Here, we will use data from RECOUNT3 for TCGA-BRCA as an example of the steps required to initiate a subset-DB. We start in R, requiring the tidyverse and data.table R libraries. Once in R or RStudio, navigate to your RECOUNT3 BRCA data repository and execute the following code.
x
library(tidyverse)
library(data.table)
### Navigate to the R3 BRCA data repo
setwd("~/TRANSECT/data/RECOUNT3/BRCA") # modify this line to suit your setup
### NOTE: If you dont have R3 BRCA yet, activate your TRANSECT environment and use the following command to retrieve it beforehand
# conda activate TRANSECT
# R3_prepare_directories.sh -p BRCA
### Next, we read from the BRCA clinical file, TCGA participant IDs and ESR1 receptor status. Take care to modify the clinical data file name in the following code appropriately as part of the name ("BRCA-2025-01-01") may be different for you compared to this example
brca_esr1_dat <- fread("R3-BRCA-2025-01-01_clinical.tsv", select = c("tcga.gdc_cases.samples.portions.submitter_id","tcga.xml_breast_carcinoma_estrogen_receptor_status"), data.table = FALSE)
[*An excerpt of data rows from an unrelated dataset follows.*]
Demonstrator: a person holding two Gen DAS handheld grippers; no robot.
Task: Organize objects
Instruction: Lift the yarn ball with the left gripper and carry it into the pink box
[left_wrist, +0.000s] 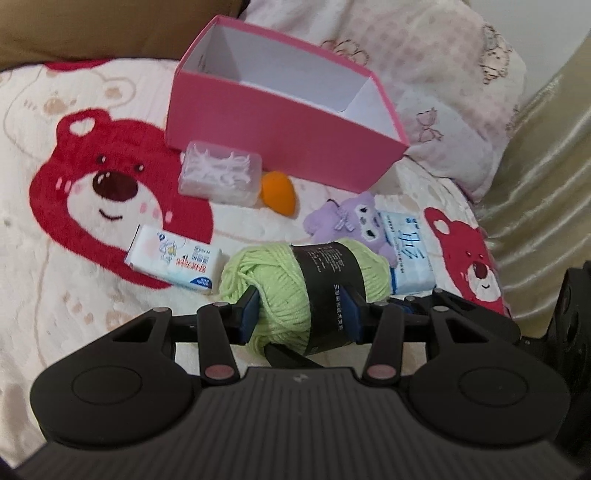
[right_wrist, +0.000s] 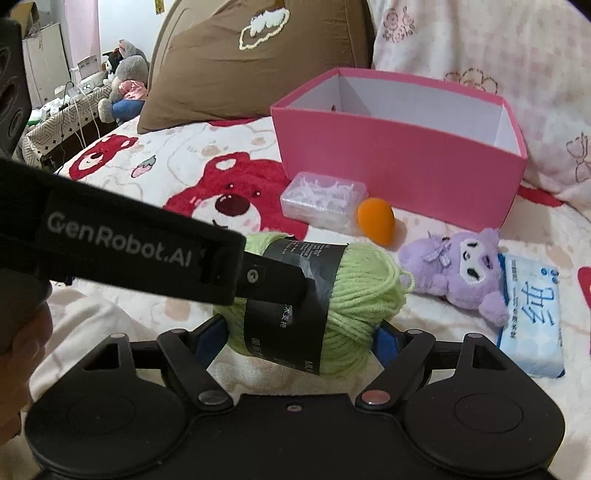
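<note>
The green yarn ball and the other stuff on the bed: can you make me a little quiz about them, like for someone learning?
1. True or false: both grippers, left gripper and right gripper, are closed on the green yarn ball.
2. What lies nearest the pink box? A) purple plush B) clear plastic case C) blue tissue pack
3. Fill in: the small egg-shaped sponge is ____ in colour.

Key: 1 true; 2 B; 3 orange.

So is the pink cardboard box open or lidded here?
Open: the pink cardboard box has no lid, and its white inner walls show in both views. Whether it holds anything: cannot tell.
</note>
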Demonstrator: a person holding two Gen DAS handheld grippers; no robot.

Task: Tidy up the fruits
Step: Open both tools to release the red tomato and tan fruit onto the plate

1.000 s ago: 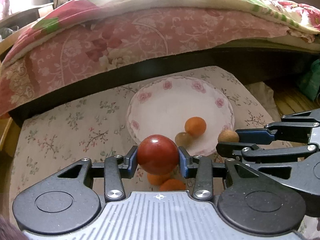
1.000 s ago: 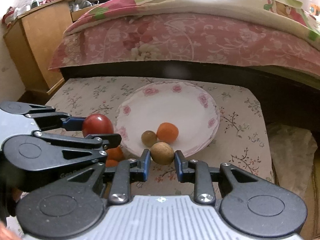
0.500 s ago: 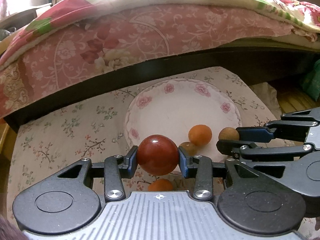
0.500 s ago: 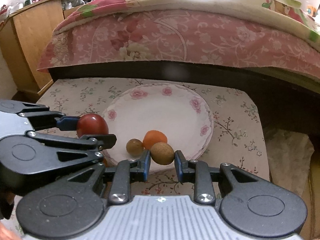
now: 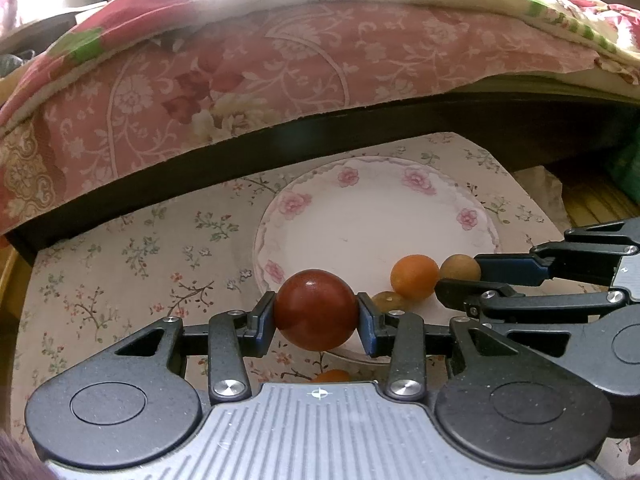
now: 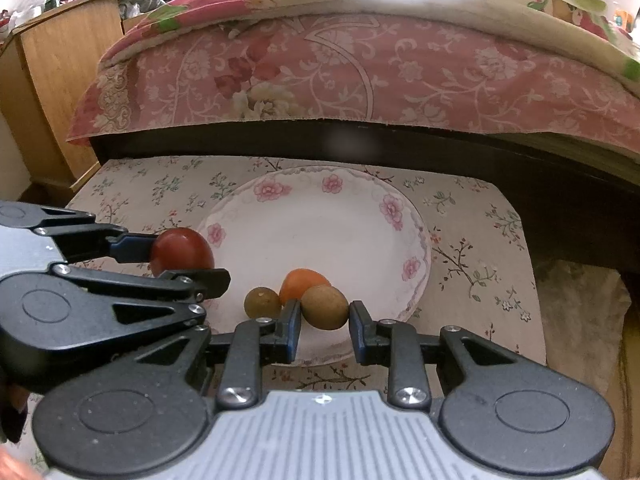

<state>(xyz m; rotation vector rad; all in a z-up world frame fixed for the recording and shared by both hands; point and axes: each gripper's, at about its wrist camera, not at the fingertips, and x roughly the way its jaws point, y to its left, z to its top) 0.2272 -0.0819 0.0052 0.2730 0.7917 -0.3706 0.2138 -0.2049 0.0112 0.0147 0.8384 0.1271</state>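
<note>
Here, left gripper (image 5: 316,317) clamps a red fruit (image 5: 315,314) at the plate's (image 5: 360,220) near rim. Right gripper (image 6: 324,320) stands slightly parted around a brown fruit (image 6: 325,306) above that rim; contact unclear.

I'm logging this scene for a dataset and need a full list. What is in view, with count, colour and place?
Plate: one, white with pink flowers, on the floral cloth.
Orange fruit: one on the plate; another orange, on the cloth below the left gripper.
Brown fruit: one, olive-brown, on the plate.
Bed cover: one, pink floral, behind.
Wooden cabinet: one, back left.
Left gripper: holds the red fruit.
Right gripper: jaws around the tan fruit.
</note>
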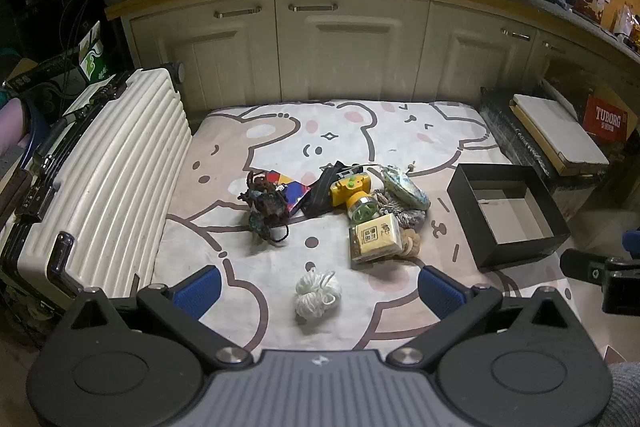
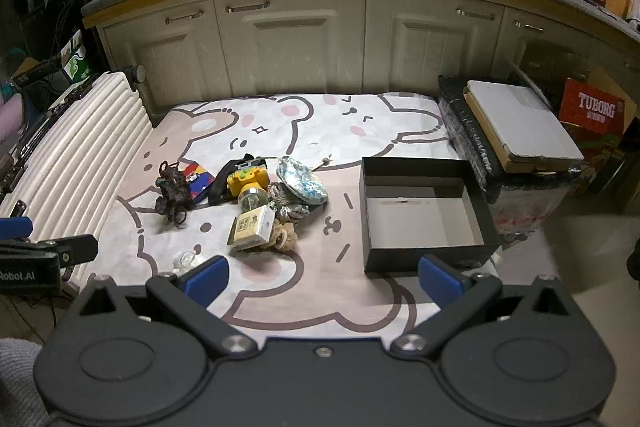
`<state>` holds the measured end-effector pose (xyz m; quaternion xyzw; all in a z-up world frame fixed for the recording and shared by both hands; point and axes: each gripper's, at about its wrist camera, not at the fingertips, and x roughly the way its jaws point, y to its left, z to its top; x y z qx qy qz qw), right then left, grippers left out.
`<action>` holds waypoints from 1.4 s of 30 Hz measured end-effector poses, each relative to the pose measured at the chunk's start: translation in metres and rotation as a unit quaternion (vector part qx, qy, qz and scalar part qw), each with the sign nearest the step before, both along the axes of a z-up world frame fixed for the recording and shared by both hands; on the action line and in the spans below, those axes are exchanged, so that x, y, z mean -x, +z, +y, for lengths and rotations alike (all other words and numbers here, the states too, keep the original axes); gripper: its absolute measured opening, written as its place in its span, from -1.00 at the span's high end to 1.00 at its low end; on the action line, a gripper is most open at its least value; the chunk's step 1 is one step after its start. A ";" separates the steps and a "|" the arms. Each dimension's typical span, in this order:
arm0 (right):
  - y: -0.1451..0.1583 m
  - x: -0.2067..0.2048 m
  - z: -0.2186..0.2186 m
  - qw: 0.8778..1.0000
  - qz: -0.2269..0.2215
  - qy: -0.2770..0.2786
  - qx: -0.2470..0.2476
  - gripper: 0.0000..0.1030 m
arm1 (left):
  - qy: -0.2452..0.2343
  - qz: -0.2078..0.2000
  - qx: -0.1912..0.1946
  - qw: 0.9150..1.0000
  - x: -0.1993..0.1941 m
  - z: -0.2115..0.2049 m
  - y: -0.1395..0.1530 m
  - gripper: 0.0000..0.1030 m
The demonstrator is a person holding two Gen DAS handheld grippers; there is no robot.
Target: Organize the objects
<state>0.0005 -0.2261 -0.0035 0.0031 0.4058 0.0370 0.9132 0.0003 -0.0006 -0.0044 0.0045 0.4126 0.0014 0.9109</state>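
Observation:
A pile of small objects lies on a cartoon-bear mat [image 1: 280, 259]: a yellow toy camera [image 1: 350, 189], a cream box [image 1: 376, 237], a floral pouch [image 1: 404, 189], a dark yarn bundle [image 1: 266, 205], a colourful card [image 1: 294, 189]. A white yarn ball [image 1: 318, 293] lies nearest, between the fingers of my left gripper [image 1: 318, 287], which hovers open above it. An empty black box [image 2: 420, 213] sits right of the pile [image 2: 256, 199]. My right gripper [image 2: 322, 277] is open with nothing held, near the black box's front edge.
A white ribbed suitcase [image 1: 108, 179] lies along the mat's left side. Cream cabinets [image 1: 332, 51] stand behind the mat. A wrapped dark crate with a flat board [image 2: 516, 123] on it sits at the right, beside a red Tuborg carton [image 2: 592, 115].

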 end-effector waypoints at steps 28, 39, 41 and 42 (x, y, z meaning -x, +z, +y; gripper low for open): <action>0.000 0.000 -0.001 1.000 0.002 -0.004 -0.003 -0.99 | 0.000 0.003 0.000 1.000 0.001 -0.001 0.001 -1.00; -0.001 -0.001 0.000 1.000 0.002 -0.005 -0.004 -0.99 | 0.000 0.004 0.000 1.000 0.001 0.000 0.000 -1.00; -0.001 -0.001 -0.001 1.000 0.003 -0.005 -0.004 -0.99 | 0.001 0.004 0.001 1.000 0.000 0.000 0.001 -1.00; -0.001 -0.001 0.000 1.000 0.003 -0.005 -0.004 -0.99 | 0.001 0.004 0.000 1.000 0.000 0.000 0.001 -1.00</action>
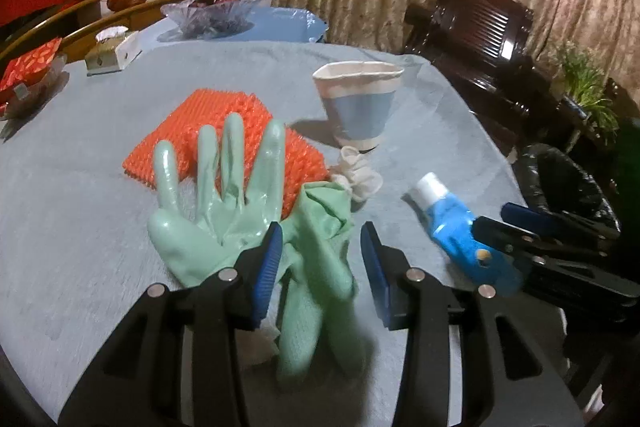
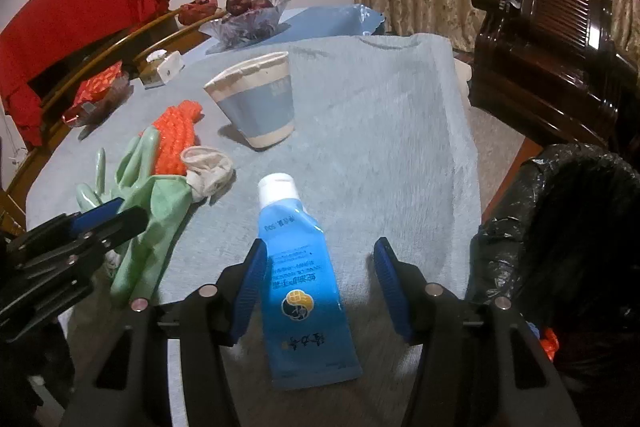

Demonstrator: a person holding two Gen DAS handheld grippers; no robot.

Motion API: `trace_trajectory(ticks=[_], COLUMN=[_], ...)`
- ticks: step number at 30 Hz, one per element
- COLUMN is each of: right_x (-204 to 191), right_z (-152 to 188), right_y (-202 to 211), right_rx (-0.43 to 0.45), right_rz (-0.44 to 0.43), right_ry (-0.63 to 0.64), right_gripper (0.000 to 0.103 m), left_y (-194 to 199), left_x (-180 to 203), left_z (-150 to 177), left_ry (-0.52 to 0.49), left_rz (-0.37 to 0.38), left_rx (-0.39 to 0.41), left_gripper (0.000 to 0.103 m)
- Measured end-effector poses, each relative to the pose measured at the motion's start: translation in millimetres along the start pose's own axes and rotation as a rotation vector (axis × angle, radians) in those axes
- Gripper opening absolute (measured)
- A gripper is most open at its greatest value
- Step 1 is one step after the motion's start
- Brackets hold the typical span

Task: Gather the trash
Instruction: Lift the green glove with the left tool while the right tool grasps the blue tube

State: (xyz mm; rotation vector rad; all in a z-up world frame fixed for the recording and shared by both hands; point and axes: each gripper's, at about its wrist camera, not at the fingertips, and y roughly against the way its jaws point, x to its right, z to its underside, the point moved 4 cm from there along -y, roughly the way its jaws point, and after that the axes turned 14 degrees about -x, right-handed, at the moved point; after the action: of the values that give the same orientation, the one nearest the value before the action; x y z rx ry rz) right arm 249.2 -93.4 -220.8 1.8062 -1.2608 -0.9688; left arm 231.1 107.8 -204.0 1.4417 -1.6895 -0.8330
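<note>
A pair of green rubber gloves (image 1: 240, 211) lies on the grey-blue tablecloth (image 1: 80, 187); my left gripper (image 1: 320, 239) is open, its blue pads on either side of one glove's cuff (image 1: 320, 267). A blue tube with a white cap (image 2: 298, 267) lies flat between the open pads of my right gripper (image 2: 320, 259). An orange spiky mat (image 1: 224, 131), a crumpled white glove (image 1: 358, 175) and a blue and white paper cup (image 1: 360, 107) sit beyond. The gloves also show in the right wrist view (image 2: 152, 203), with the left gripper (image 2: 112, 217) over them.
A bin lined with a black bag (image 2: 568, 227) stands off the table's right edge. At the back are a glass fruit bowl (image 1: 212, 9), a tissue box (image 1: 112, 51) and red packets (image 1: 28, 67). A dark wooden chair (image 2: 552, 39) stands to the right.
</note>
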Motion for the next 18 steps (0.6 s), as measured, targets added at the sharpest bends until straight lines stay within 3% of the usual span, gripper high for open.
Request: trace_trajectory(ticks=[3,5,11,18], right_x=[2.4,3.2,0.7,-2.8], right_z=[0.5,1.6,6.1,11.0], right_y=[-3.8,-4.6,-7.1,-11.6], right_rx=[-0.009,-0.011,-0.032,-0.066], right_rz=[0.000,-0.002,-0.006,-0.038], right_ry=[-0.005,-0.007,0.010,0.005], right_gripper=[0.055,0.055,0.054,0.041], left_y=[0.0,4.1,26.7,25.0], left_x=[-2.9,-3.7,0.9,9.0], left_z=[0.6,0.9,5.6,16.1], left_ry=[0.003,0.007,0.004,-0.011], left_rz=[-0.001,0.003,0.006,0.026], left_rx=[0.008,0.011,0.058,0.027], left_gripper=[0.031,0.013,0.009,0.008])
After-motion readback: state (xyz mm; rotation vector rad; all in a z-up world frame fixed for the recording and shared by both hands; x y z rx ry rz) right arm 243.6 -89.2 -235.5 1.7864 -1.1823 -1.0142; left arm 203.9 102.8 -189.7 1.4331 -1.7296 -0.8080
## have a quick look at the results
head(brca_esr1_dat)
dim(brca_esr1_dat)
table(brca_esr1_dat$tcga.xml_breast_carcinoma_estrogen_receptor_status)
### What we want now is a simple vector of all participant IDs whose estrogen receptor status is "Negative"
esr1_neg_ids <- subset(brca_esr1_dat, tcga.xml_breast_carcinoma_estrogen_receptor_status == 'Negative')$tcga.gdc_cases.samples.portions.submitter_id
## have a quick look at the results
esr1_neg_ids
## these IDs have an additional element at the end (last 3 characters) which TRANSECT does not use so we remove them
esr1_neg_ids = substr(esr1_neg_ids,1,nchar(esr1_neg_ids)-3)
## and finally, remove all duplictaes
esr1_neg_ids <- unique(esr1_neg_ids)
### Next, use the list of IDs to retrieve only the count and TPM data for these participants from the expression tables
### lets start with the count data. Take care to modify the count file name in the following code appropriately as it will be different to this example
brca_esr1_neg_dat <- fread("R3-BRCA-2025-01-01_count-mRNA.tsv", select = c("gene_name",esr1_neg_ids), data.table = FALSE)
## have a quick look at the results
head(brca_esr1_neg_dat)
dim(brca_esr1_neg_dat)
### If all looks good, lets save the subsetted table. The file name of the resulting table is important for TRANSECT
### The parts of the file name that are important are the beginning ("R3-") and the end ("_count-mRNA.tsv" and/or "_tpm-mRNA.tsv")
write.table(brca_esr1_neg_dat, "R3-BRCA_esr1-neg-2025-01-01_count-mRNA.tsv", sep='\t', row.names = FALSE)
### Now do the exact same for the TPM data. Again, take care to modify the tpm file name in the following code appropriately as it will be different to this example
brca_esr1_neg_tpm_dat <- fread("R3-BRCA-2025-01-01_tpm-mRNA.tsv", select = c("gene_name",esr1_neg_ids), data.table = FALSE)
dim(brca_esr1_neg_tpm_dat)
write.table(brca_esr1_neg_tpm_dat, "R3-BRCA_esr1-neg-2025-01-01_tpm-mRNA.tsv", sep='\t', row.names = FALSE)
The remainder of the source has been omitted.